Llegó, por fin, el día de recibir el grado de bachiller en artes. Sostuve mi acto a satisfacción, y quedé grandemente, así como en mi oposición a toda gramática; porque como los réplicas no pretendían lucir, sino hacer lucir a los muchachos no se empeñaban en sus argumentos, sino que en dos por tres se daban por muy satisfechos con la solución menos nerviosa, y nosotros quedábamos más anchos que verdolaga en huerta de indio, creyendo que no tenían instancia que oponernos. ¡Qué ciego es el amor propio!

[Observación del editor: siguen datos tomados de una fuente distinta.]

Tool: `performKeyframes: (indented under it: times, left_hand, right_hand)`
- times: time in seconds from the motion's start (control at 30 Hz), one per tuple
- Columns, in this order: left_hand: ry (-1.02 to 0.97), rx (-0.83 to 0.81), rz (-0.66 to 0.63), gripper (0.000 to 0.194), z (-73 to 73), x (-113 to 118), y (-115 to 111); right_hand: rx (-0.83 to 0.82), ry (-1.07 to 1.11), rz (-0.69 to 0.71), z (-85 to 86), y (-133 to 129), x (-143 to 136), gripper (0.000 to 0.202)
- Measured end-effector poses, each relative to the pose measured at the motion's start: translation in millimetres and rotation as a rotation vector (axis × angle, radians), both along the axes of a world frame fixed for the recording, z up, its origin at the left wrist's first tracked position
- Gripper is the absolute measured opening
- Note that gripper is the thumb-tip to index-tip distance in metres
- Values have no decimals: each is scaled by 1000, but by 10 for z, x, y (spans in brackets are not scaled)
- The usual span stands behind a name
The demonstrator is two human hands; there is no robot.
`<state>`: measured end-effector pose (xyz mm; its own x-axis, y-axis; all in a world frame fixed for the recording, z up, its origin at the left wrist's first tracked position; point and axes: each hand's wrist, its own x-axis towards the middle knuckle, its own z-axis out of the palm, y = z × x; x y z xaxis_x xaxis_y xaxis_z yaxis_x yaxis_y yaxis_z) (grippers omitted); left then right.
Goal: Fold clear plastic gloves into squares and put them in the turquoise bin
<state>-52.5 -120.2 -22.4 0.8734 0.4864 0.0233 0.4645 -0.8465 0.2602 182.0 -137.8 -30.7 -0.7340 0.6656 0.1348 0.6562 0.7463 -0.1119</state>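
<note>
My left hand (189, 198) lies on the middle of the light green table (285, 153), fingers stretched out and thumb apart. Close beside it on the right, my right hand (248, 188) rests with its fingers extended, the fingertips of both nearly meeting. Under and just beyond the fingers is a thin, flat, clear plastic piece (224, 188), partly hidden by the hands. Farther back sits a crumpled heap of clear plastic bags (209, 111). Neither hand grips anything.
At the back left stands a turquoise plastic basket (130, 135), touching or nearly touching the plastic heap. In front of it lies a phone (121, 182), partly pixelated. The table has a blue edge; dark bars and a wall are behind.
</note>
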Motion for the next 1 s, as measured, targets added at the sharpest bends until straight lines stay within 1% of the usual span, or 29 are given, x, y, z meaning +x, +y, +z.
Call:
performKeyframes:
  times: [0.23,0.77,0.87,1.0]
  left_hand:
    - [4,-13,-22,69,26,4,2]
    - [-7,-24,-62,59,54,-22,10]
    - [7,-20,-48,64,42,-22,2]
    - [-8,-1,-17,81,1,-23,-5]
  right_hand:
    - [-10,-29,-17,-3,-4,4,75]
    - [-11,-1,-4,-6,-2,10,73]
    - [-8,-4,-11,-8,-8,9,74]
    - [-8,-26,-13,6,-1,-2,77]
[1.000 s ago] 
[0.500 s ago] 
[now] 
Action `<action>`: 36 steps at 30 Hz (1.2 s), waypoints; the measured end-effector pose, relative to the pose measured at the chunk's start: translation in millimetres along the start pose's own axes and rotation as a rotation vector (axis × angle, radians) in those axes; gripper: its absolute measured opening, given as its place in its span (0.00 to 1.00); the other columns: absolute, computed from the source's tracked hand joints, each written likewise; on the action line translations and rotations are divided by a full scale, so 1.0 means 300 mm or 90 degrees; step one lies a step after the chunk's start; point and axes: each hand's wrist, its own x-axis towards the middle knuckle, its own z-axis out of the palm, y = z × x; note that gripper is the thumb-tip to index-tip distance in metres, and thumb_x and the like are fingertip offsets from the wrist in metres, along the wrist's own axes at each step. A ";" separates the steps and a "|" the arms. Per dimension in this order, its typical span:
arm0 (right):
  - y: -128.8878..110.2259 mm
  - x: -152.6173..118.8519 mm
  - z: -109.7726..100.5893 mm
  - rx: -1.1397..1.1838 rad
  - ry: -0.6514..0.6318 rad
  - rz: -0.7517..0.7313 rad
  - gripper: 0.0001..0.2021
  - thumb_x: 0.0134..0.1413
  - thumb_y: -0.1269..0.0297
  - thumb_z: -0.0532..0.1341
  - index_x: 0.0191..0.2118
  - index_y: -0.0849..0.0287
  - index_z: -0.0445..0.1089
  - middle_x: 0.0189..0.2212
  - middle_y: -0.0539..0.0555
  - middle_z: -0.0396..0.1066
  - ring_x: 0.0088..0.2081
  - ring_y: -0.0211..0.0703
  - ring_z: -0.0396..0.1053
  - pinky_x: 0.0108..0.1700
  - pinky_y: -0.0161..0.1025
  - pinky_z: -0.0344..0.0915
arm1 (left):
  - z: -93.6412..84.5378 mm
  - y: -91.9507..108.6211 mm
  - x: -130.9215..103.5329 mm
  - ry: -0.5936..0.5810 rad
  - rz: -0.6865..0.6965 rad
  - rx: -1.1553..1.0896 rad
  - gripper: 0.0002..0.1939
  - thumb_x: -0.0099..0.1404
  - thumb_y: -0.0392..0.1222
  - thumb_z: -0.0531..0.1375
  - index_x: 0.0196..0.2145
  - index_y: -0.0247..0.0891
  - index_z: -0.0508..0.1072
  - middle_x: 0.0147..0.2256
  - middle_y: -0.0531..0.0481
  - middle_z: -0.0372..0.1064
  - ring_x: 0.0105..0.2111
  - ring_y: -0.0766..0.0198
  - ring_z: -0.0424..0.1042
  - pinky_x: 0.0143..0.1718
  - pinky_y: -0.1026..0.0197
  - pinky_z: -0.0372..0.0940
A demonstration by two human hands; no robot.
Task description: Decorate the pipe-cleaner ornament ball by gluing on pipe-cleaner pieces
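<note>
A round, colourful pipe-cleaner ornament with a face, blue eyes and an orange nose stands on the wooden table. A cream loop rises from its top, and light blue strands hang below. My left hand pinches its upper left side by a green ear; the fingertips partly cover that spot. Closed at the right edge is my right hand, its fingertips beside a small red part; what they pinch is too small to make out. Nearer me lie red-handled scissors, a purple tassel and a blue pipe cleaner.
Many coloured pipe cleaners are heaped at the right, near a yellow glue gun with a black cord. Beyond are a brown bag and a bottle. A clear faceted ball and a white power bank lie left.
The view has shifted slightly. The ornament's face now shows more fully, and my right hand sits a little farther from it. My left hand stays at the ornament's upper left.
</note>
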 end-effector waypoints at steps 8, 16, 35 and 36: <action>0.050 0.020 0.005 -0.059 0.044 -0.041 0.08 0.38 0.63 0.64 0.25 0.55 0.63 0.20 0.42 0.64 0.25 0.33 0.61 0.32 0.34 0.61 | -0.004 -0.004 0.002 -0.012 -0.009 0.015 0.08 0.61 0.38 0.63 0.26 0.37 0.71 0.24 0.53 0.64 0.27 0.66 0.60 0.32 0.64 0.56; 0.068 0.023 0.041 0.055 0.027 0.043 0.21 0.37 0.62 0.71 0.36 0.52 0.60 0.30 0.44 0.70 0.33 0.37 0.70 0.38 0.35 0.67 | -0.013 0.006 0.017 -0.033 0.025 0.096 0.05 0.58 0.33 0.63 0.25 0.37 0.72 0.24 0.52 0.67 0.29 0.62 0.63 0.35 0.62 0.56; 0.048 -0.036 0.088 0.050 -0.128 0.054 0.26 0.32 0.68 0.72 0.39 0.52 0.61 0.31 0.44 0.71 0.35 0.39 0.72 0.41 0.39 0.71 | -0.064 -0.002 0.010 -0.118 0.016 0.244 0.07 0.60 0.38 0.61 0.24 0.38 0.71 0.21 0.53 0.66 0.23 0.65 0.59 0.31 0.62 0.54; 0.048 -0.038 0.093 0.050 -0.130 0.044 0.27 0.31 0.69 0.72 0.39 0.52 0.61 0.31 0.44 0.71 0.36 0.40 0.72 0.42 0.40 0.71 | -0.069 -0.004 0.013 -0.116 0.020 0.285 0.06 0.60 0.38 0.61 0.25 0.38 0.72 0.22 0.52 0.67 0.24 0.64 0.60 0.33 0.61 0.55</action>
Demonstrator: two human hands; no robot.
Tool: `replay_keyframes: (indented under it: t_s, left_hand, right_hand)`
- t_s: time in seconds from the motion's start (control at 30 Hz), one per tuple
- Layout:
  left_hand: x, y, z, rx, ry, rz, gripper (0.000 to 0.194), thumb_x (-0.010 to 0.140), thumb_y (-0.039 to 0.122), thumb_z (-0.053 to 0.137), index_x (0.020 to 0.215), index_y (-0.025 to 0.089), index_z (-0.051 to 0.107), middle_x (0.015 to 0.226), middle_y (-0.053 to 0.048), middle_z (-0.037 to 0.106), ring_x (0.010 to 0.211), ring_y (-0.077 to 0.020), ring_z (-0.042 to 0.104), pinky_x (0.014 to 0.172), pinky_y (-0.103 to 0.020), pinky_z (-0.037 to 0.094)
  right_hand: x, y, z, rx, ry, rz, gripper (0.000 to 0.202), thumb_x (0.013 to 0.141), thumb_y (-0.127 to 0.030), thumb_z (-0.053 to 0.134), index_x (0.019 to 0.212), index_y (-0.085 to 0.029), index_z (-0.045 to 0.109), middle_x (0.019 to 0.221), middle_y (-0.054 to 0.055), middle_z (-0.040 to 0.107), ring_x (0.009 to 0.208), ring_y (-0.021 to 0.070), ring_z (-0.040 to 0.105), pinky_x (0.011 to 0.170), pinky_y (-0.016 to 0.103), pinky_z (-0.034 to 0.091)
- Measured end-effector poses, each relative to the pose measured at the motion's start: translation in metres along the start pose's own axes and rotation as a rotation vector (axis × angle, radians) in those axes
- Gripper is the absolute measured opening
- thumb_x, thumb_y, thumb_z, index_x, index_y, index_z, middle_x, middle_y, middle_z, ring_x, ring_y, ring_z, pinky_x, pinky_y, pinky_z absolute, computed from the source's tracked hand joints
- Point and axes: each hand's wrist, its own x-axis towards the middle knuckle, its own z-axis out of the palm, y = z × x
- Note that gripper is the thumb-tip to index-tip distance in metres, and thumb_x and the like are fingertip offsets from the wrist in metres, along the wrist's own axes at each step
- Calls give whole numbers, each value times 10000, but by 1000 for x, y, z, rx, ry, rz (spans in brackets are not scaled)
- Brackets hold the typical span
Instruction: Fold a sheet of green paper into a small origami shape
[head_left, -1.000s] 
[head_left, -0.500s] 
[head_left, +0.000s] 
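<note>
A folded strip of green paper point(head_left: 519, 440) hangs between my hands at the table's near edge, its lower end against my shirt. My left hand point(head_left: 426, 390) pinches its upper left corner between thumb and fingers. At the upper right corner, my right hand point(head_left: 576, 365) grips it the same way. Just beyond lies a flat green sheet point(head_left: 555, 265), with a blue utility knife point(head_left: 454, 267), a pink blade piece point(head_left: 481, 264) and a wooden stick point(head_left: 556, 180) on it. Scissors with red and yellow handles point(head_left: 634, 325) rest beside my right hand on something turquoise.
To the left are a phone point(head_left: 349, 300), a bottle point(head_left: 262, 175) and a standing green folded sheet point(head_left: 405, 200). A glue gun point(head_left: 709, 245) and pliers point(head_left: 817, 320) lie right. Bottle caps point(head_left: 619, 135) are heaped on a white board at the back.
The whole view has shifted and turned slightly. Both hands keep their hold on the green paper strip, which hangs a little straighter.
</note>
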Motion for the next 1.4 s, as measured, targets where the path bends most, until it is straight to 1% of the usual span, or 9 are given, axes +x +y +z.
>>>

Ello es que así que asado, yo quedé perfectamente, o a lo menos así me lo persuadí, y me dieron el grande, el sonoroso y retumbante título de baccalaureo, y quedé aprobado ad omnia (Terminología mediante la cual se indicaba que el bachiller podía continuar estudios a nivel más elevado). ¡Santo Dios! ¡Qué día fue aquél para mí tan plausible, y qué hora la de la ceremonia tan dichosa! Cuando yo hice el juramento de instituto, cuando, colocado frente de la cátedra en medio de dos señores bedeles con mazas al hombro, me oí llamar bachiller en concurso pleno, dentro de aquel soberbio general, y nada menos que por un señor doctor, con su capelo y borla de limpia y vistosa seda en la cabeza, pensé morirme, o a lo menos volverme loco de gusto.

Llegamos a mi casa, la que estaba llena de viejas y mozas, parientas y dependientes de los convidados, los cuales, luego que entré, me hicieron mil zalemas y cumplidos. Yo correspondí más esponjado que un guajolote; ya se ve, tal era mi vanidad. La inocente de mi madre estaba demasiado placentera; el regocijo le brotaba por los ojos.

Sentámonos a la mesa, comenzamos a almorzar alegremente, y como yo era el santo de la fiesta, todos dirigían hacia mí su conversación. No se hablaba sino del niño bachiller, y conociendo cuán contentos estaban mis padres, y yo cuán envanecido con el tal título, todos nos daban, no por donde nos dolía, sino por donde nos agradaba. Con esto no se oía sino: tenga usted, bachiller; beba usted, bachiller; mire usted, bachiller; y torna bachiller y vuelve bachiller a cada instante.

Al otro día nos levantamos a buena hora, y yo, que poco antes había estado tan ufano con mi título, y tan satisfecho con que me estuvieran regalando las orejas con su repetición, ya entonces no le percibía ningún gusto. ¡Qué cierto es que el corazón del hombre es infinito en sus deseos, y que únicamente la sólida virtud puede llenarlo!

Volviendo a mí, digo, que a los dos o tres días de mi grado, determinaron mis padres enviarme a divertir a unos herraderos que se hacían en una hacienda de un su amigo, que estaba inmediata a esta ciudad. Fuíme, en efecto.